Artık Mevlana’nın huzurundaydım, kendimi çilehanede bir derviş gibi hissettim. Sürücüye, yalnız kalmak istediğimi belirttim, Yan tarafa oturdum ve ona fısıltıyla seslendim:
– Geldim... Sen çağırdın, ben de geldim... Bana, son yıllarda yaşadığım acıların sırrını açıklar mısın? 
– Seni buraya, O çağırdı, dedi...
– Kim?
– O!
– Niye?
– ...
– Niye buraya?
– Gitmek istediğin “yol”da daha çok susmalı, daha çok dinlemelisin. Önce “ben” den kurtulacaksın. Burası ibret mektebidir. O, seni buraya, bunları daha iyi anlaman için çağırdı. Hazır mısın?
– Bilmiyorum...
–Neden ağlıyorsun? Nedir, seni böyle inciten? Nedir seni böyle ağlatan?
– ...
– Aşk mı? 
– ...
– Ağlama... Sevin... Hakikate giden “yol”un ışığıdır aşk... 
–...
– Sevin... Nefs-i Levvame merhalesinin eşiğindesin…

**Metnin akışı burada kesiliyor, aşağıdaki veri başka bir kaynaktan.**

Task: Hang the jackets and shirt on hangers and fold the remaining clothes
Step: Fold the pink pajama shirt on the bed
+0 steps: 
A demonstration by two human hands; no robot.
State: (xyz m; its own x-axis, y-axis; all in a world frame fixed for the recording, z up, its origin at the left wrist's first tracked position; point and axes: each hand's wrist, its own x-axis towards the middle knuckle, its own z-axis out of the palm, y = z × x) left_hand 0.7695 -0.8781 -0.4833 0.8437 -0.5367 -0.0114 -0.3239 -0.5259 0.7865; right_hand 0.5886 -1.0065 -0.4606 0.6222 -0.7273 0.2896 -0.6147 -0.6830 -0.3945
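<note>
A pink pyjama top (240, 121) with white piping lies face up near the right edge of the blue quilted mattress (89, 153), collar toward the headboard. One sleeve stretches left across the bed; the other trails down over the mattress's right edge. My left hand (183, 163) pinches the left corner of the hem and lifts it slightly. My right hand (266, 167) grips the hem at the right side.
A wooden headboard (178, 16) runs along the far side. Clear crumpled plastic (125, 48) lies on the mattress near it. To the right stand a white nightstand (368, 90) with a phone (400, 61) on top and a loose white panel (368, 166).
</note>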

– Geçmek istiyorum ama kapısını bulamıyorum... Bana yardım et...
– Kendini ara... İçine doğru bir yolculuğa çık... Kendini bulduğun an, o kapıdan geçeceksin... 
– Ne zaman?
– Her şey senin elinde... Bir ay, bir yıl, on yıl, otuz yıl... Belki de hiç bir zaman...
–...
 ...Üşüyordum, hatta tir tir titriyordum... Sanki tipiye tutulmuştum, bir dağ başındaydım, üzerime karla yağmaktaydı... 
 Mevlana’nın huzurundan ayrılıp Şems’in huzuruna gitmek istiyordum... İçime yolculukta, onun ışıklarına da ihtiyacım vardı, hem de çok! 

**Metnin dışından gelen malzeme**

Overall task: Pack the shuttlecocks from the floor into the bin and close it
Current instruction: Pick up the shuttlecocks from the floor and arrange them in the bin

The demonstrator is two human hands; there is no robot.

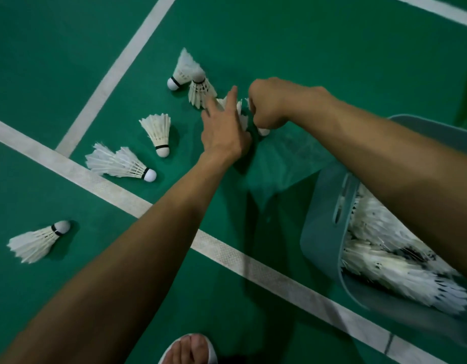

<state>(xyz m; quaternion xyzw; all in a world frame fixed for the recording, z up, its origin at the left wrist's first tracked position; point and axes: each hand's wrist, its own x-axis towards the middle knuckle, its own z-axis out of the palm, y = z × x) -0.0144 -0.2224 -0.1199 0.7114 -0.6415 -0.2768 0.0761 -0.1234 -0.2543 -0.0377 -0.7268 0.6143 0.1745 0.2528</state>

Beni bu düşüncelerden yine şürücünün sesi ayırdı...
 – Hanımefendi, oldukça yorgun görünüyorsunuz, hem de üşüyorsunuz. Önce otele gitseniz daha iyi olmaz mı?  Bu soğukta, üşüdüğünüz hâlde, üstelik yorgun argın, sizi bu türbelere çeken ne ki?

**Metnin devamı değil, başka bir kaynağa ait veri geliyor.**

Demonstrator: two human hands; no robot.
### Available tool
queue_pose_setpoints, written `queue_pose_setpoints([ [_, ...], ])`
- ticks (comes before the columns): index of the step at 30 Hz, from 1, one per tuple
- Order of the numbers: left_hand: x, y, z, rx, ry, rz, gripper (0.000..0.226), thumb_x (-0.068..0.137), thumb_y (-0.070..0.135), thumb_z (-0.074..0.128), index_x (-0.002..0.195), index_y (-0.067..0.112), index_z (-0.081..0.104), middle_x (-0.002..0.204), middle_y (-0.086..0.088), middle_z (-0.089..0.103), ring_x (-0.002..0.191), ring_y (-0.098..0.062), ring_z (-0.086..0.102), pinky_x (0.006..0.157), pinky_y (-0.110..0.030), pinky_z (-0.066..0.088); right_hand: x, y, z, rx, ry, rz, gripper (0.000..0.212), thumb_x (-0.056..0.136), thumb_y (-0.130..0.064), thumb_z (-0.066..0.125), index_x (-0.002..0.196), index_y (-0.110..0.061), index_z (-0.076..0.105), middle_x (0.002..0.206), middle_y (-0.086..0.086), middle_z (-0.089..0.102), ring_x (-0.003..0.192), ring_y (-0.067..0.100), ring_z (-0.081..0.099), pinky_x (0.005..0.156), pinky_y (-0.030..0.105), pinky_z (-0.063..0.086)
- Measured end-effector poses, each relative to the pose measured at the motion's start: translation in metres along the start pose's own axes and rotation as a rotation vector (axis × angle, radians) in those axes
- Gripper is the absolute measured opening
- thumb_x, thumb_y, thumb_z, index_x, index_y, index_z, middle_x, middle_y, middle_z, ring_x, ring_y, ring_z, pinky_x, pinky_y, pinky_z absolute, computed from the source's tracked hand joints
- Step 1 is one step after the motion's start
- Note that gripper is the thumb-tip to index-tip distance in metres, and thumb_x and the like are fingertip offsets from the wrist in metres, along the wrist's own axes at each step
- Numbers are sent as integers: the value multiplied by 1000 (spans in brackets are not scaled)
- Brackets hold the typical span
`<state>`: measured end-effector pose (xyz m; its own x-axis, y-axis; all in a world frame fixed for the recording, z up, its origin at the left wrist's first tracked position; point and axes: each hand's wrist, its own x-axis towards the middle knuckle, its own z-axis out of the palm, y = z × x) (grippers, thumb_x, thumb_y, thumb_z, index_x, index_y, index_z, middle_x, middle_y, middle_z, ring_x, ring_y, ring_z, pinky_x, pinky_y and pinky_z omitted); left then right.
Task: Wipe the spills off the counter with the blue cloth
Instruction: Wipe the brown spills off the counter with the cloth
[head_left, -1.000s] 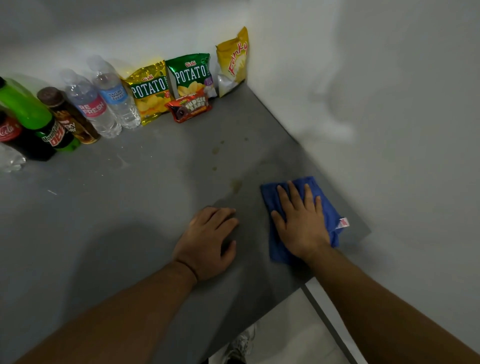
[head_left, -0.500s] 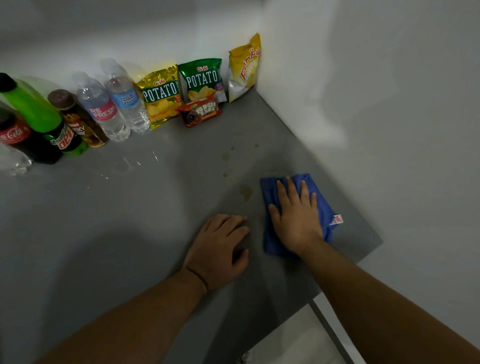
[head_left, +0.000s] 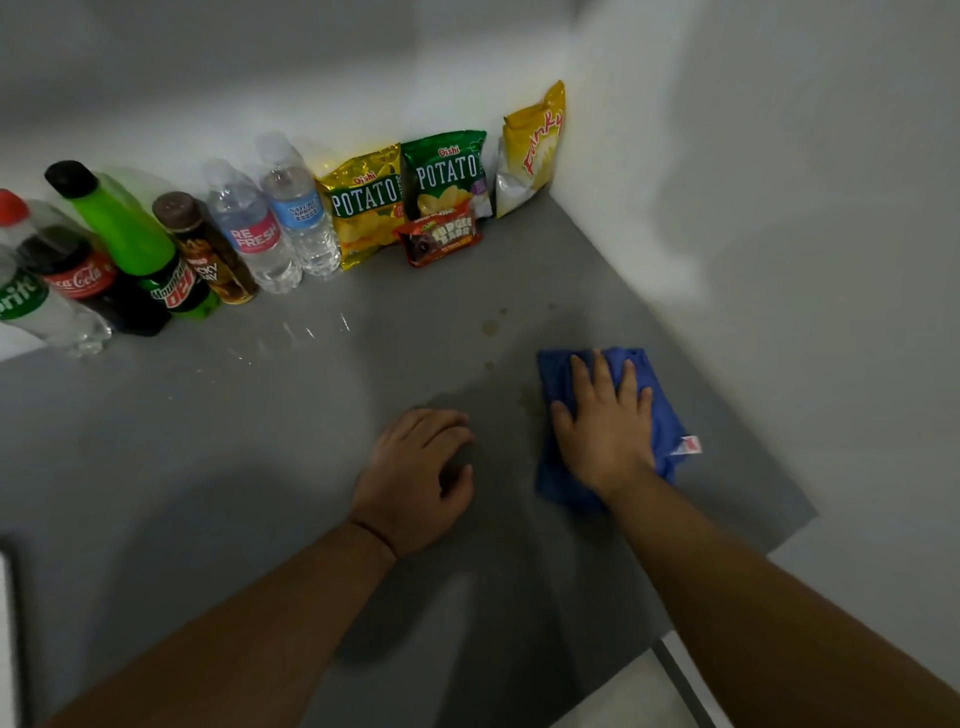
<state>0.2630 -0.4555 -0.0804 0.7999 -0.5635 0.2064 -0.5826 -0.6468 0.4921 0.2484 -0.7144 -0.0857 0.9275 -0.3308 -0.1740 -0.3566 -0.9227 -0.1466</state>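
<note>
Blue cloth (head_left: 558, 480) lies lengthwise front-to-back under right hand (head_left: 608, 436)

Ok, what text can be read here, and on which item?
"Coca-Cola": dark bottle
"Mountain Dew": green bottle
"RE FRESH": water bottle
"Oishi POTATO": yellow bag
"Oishi POTATO": green bag
"Funky": tall yellow bag
Partly cut: "prit" on clear bottle
Blurred: brown bottle, red packet, cloth tag

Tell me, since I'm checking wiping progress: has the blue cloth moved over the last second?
Yes. The blue cloth, under the right hand, has slid left to the brownish spill and now touches its edge.
</note>
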Motion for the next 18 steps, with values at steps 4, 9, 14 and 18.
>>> queue_pose_setpoints([
  [4,14,-11,-7,30,32,-83,30,87,28,65,114,15,72,130,-4,68,122,-29,61,107,-46,49,-33,-15,9,-7,-56,-290,66,103,-57,25,164,-31,15,172,-6,8,159,28,-5,128,52,0],
  [9,25,-34,-14,70,77,-113,31,84,27,67,112,14,73,128,-4,69,116,-31,63,102,-43,50,-26,40,-10,-58,-126,-581,62,105,-55,26,163,-35,17,172,-11,9,159,20,1,128,46,1],
  [14,25,-42,-12,99,59,-167,32,84,29,67,113,15,73,129,-3,69,117,-32,62,104,-45,49,14,0,-8,-34,-38,-220,61,106,-52,25,163,-37,10,173,-6,5,159,29,-3,127,50,-2],
  [18,23,-42,-11,84,52,-188,36,85,30,63,116,15,72,132,-4,67,120,-30,61,107,-44,47,3,-60,9,-10,-16,-187,67,103,-55,26,164,-30,13,173,-2,7,158,33,-5,127,55,0],
])
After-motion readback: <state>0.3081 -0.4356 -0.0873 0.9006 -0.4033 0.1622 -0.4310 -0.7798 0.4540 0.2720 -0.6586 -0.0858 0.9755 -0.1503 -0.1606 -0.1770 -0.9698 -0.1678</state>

Tek kelimeyle cevap verdim ona:
– Yol! 
O da yeniden sordu:
– Peki, hangi yol?
– O’na giden yol, O’na... 
– İlk defa, O’na giden yolu arayan bir müşteriye rastladım... Ben böyle şeyleri bilmem, ama aradığınız her neyse, Allah yardımcınız olsun… O hâlde gidelim… Bakın, işte bu da aradığınız Tebrizli Şems’in türbesi. Ben sizi dışarıda bekleyeceğim. “Yol”unuz açık olsun... 
Sürücünün yüzünde ve sesinde öyle garip bir huzur vardı ki... Sanki beni Nefs-i Levvame merhalesine giden “yol”a doğru uğurluyor, ardımdan hayır dua ediyordu...

***
Allah’ın seni her an izlediğini bilerek hareket etmek, Allah’ın bir “lütfu”dur. Allah’ın “lütfu”na mazhar olan insan, kötü emellerden de her zaman uzak durur. Acaba bunu düşünüyor muyuz? Bunu günde kaç kez hatırlıyoruz? Bu hakikati unutmayan, Hak tarafından her an izlendiğini düşünen insan, kurtuluşa eren ve “kamil insan” olma yoluna adım atan insandır. Sadece Ramazan ayında değil, Allah herbirimize her gün, her saat “lütuf”ta bulunsun ve bunu hiç unutmadan yaşamayı nasip etsin!